* TASK DESCRIPTION
With the images removed, write out every line below exactly.

DATASET EXTRACT START

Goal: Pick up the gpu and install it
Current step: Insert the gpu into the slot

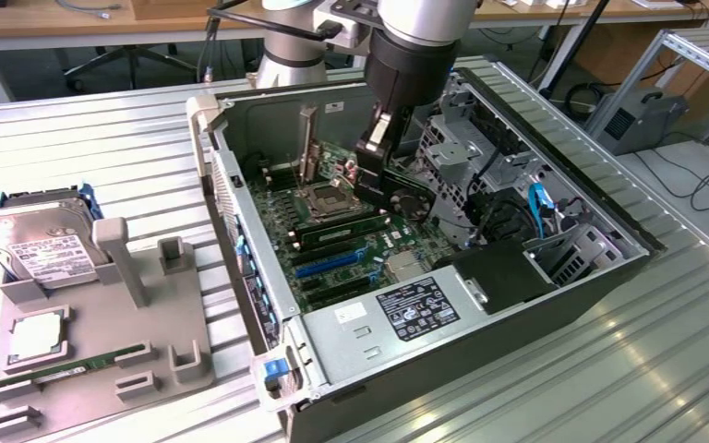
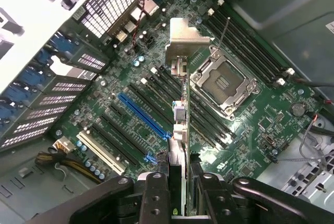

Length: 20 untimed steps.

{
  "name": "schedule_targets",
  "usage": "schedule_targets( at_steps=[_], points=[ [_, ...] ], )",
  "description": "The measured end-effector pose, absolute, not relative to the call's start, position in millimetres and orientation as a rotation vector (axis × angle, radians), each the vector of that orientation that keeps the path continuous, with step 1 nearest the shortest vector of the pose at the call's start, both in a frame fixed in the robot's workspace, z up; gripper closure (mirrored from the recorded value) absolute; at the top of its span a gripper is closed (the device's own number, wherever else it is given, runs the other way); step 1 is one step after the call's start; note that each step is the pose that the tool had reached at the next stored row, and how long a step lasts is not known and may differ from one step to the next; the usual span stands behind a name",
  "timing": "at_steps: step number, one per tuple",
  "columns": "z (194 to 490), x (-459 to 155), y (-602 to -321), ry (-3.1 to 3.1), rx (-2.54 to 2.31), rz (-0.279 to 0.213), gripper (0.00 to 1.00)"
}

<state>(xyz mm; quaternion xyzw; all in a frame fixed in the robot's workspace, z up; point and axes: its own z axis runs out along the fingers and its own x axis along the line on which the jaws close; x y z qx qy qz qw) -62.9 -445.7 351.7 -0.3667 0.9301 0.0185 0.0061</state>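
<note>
The gpu [image 2: 180,110] is seen edge-on as a thin dark strip ending in a silvery bracket [image 2: 186,37]. My gripper [image 2: 180,179] is shut on its near end, one black finger on each side. The card stands on edge over the motherboard's black slots, between the blue slot [image 2: 144,114] and the CPU socket [image 2: 222,85]. I cannot tell if it touches a slot. In the exterior view my gripper [image 1: 373,180] reaches down into the open computer case [image 1: 250,277]. The gpu [image 1: 318,159] runs from it toward the case's rear wall, bracket upright.
A white slot [image 2: 102,153] lies beside the blue one. A drive cage [image 1: 453,157] and the power supply [image 1: 435,305] crowd the case on the exterior view's right. On the exterior view's left, a grey tray [image 1: 96,323] holds a hard drive [image 1: 34,245], a CPU [image 1: 34,337] and a RAM stick [image 1: 66,371].
</note>
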Motion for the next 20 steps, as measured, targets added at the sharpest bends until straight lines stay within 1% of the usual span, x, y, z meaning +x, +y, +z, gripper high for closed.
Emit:
schedule_targets(
  at_steps=[20],
  points=[
    [351.2,-62.9,-445.7,2.873,-1.242,0.059,0.74]
  ],
)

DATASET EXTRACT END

* RESPONSE TO THIS EXERCISE
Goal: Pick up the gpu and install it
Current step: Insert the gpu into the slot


Length: 20 untimed steps.

{
  "name": "schedule_targets",
  "usage": "schedule_targets( at_steps=[_], points=[ [_, ...] ], )",
  "description": "The measured end-effector pose, absolute, not relative to the call's start, position in millimetres and orientation as a rotation vector (axis × angle, radians), each the vector of that orientation that keeps the path continuous, with step 1 nearest the shortest vector of the pose at the call's start, both in a frame fixed in the robot's workspace, z up; gripper closure (mirrored from the recorded value) absolute; at the top of its span a gripper is closed (the device's own number, wherever else it is given, runs the other way); step 1 is one step after the call's start; note that each step is the pose that the tool had reached at the next stored row, and how long a step lasts is not known and may differ from one step to the next; the usual span stands behind a name",
  "timing": "at_steps: step number, one per tuple",
  "columns": "z (194 to 490), x (-459 to 155), y (-602 to -321), ry (-3.1 to 3.1), rx (-2.54 to 2.31), rz (-0.279 to 0.213), gripper (0.00 to 1.00)"
}

<state>(xyz mm; quaternion xyzw; all in a frame fixed in the robot's workspace, z up; point and axes: its own z axis runs out along the fingers and its own x axis along the line on which the jaws close; x y z qx qy qz qw) -62.9 -445.7 351.7 -0.3667 0.9301 0.0185 0.0061</state>
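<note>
The gpu [image 2: 180,110] is seen edge-on as a thin dark strip ending in a silvery bracket [image 2: 186,37]. My gripper [image 2: 180,179] is shut on its near end, one black finger on each side. The card stands on edge over the motherboard's black slots, between the blue slot [image 2: 144,114] and the CPU socket [image 2: 222,85]. I cannot tell if it touches a slot. In the exterior view my gripper [image 1: 373,180] reaches down into the open computer case [image 1: 250,277]. The gpu [image 1: 318,159] runs from it toward the case's rear wall, bracket upright.
A white slot [image 2: 102,153] lies beside the blue one. A drive cage [image 1: 453,157] and the power supply [image 1: 435,305] crowd the case on the exterior view's right. On the exterior view's left, a grey tray [image 1: 96,323] holds a hard drive [image 1: 34,245], a CPU [image 1: 34,337] and a RAM stick [image 1: 66,371].
</note>
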Motion for the next 20 steps, as measured, targets added at the sharpest bends until straight lines stay within 1% of the usual span, x, y, z meaning +x, +y, +z, gripper high for closed.
Emit:
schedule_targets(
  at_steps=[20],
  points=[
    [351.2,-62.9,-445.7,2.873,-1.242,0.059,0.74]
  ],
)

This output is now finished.